DIRECTIONS FOR THIS TASK
Within the listing below, give again exactly the lines between the one containing "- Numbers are" and the one containing "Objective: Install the", inclusive, pictures left aside.
%%
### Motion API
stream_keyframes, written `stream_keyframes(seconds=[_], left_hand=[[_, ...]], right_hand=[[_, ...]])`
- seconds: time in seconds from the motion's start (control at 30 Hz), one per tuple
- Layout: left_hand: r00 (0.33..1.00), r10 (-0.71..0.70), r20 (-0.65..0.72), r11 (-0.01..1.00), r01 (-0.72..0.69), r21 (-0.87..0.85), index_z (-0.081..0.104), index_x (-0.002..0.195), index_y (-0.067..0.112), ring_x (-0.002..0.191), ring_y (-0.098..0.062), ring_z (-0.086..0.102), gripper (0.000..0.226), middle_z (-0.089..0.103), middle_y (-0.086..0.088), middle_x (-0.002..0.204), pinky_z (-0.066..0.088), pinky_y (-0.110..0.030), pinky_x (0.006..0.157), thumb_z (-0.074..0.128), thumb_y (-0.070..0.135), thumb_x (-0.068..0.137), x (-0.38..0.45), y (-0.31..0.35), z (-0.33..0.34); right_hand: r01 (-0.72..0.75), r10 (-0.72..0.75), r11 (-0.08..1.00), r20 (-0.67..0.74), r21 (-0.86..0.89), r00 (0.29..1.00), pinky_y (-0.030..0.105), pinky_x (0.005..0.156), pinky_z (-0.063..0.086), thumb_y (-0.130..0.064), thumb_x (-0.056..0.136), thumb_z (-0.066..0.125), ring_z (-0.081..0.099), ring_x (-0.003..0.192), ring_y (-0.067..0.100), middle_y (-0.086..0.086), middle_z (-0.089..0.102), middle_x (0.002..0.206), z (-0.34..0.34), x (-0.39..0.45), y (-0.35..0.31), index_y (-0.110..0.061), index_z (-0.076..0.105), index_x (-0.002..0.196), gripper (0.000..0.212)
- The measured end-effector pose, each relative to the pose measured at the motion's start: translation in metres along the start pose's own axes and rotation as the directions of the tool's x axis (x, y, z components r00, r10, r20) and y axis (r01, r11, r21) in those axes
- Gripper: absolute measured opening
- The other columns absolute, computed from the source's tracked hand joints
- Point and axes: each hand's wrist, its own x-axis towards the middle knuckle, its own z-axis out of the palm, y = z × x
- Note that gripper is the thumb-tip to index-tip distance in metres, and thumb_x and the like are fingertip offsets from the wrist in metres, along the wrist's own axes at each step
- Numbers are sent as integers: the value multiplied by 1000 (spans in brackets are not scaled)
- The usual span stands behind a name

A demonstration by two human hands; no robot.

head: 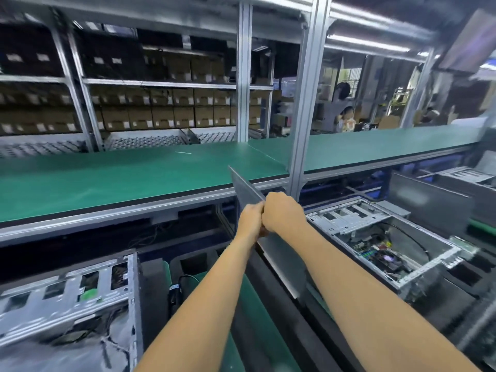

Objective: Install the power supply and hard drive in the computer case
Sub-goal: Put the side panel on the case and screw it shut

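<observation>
Both my hands hold a thin grey metal side panel (245, 187) on edge, in the air between two open computer cases. My left hand (251, 220) and my right hand (281, 214) grip it side by side, knuckles touching, with the panel running from the upper left down between my forearms (281, 260). An open computer case (375, 237) lies on its side to the right, its motherboard and cables showing. Another open case (80, 296) lies at the lower left, holding wires and a plastic bag. No power supply or hard drive can be made out.
A long green bench (134, 178) runs across just beyond my hands, with an aluminium post (303, 130) standing on it. Shelves of cardboard boxes (161, 108) stand behind. Two people work far off at the right. A green conveyor belt (241, 331) runs under my arms.
</observation>
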Motion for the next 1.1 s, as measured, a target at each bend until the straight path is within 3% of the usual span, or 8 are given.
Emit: stream_keyframes(seconds=[0.17,0.3,0.4,0.57,0.8,0.9,1.0,1.1], left_hand=[[997,82,9,991,-80,-108,35,76,16,37,-6,38,18,40,1,58,36,-19,42,41,16,93,-63,15,-41],[991,124,-58,980,-131,-147,41,91,21,71,-19,48,9,51,-5,78,44,-35,64,45,28,94,-113,15,-93],[979,162,-121,975,-178,-130,43,90,22,67,-16,51,10,56,-1,78,50,-35,59,44,30,95,-143,17,-142],[903,256,-345,959,-283,-29,58,93,10,80,-14,58,8,63,0,88,48,-28,69,52,15,92,-177,14,-229],[745,238,-623,951,-47,306,53,97,12,107,-28,51,16,54,-12,112,41,-38,96,60,24,89,-221,-23,-349],[533,254,-807,850,275,449,56,103,7,112,-34,45,25,51,-16,116,36,-43,94,57,26,87,-246,-36,-391],[375,225,-899,837,398,376,50,110,1,110,-39,45,34,49,-22,119,39,-50,92,55,24,86,-267,-46,-425],[395,46,-917,880,419,225,47,118,-1,107,-41,50,49,50,-22,121,42,-46,87,50,38,90,-275,-55,-463]], right_hand=[[57,-37,994,-200,94,979,34,67,41,-12,91,59,61,91,31,6,53,84,-45,-52,-64,-13,43,81,19],[143,-84,974,-312,173,946,33,62,40,-11,90,61,50,75,27,-1,37,67,-66,-99,-136,-11,46,80,18],[204,-108,951,-370,232,923,29,52,32,-10,89,60,46,71,25,-2,35,64,-66,-132,-183,-13,34,68,34],[245,-68,855,-370,457,926,27,47,25,-6,90,55,45,70,25,-4,37,67,-51,-168,-243,-13,41,72,24],[110,-12,579,-126,808,992,27,49,29,-2,86,57,45,58,21,3,51,63,-12,-199,-286,-8,55,65,21],[-23,-21,410,35,912,999,23,48,25,3,83,55,34,55,15,5,42,58,8,-205,-287,-5,50,65,20],[-91,-57,354,118,931,991,30,61,42,3,86,58,52,67,27,33,53,77,30,-201,-280,19,58,92,17],[-156,-128,271,196,950,972,59,86,54,1,90,59,66,90,48,38,62,105,53,-193,-272,22,54,108,28]])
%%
EXERCISE OUTPUT
- Numbers are sent as integers: the value multiplied by 1000 (spans in brackets are not scaled)
- The usual span stands behind a name

A demonstration by two human hands; no robot.

head: 

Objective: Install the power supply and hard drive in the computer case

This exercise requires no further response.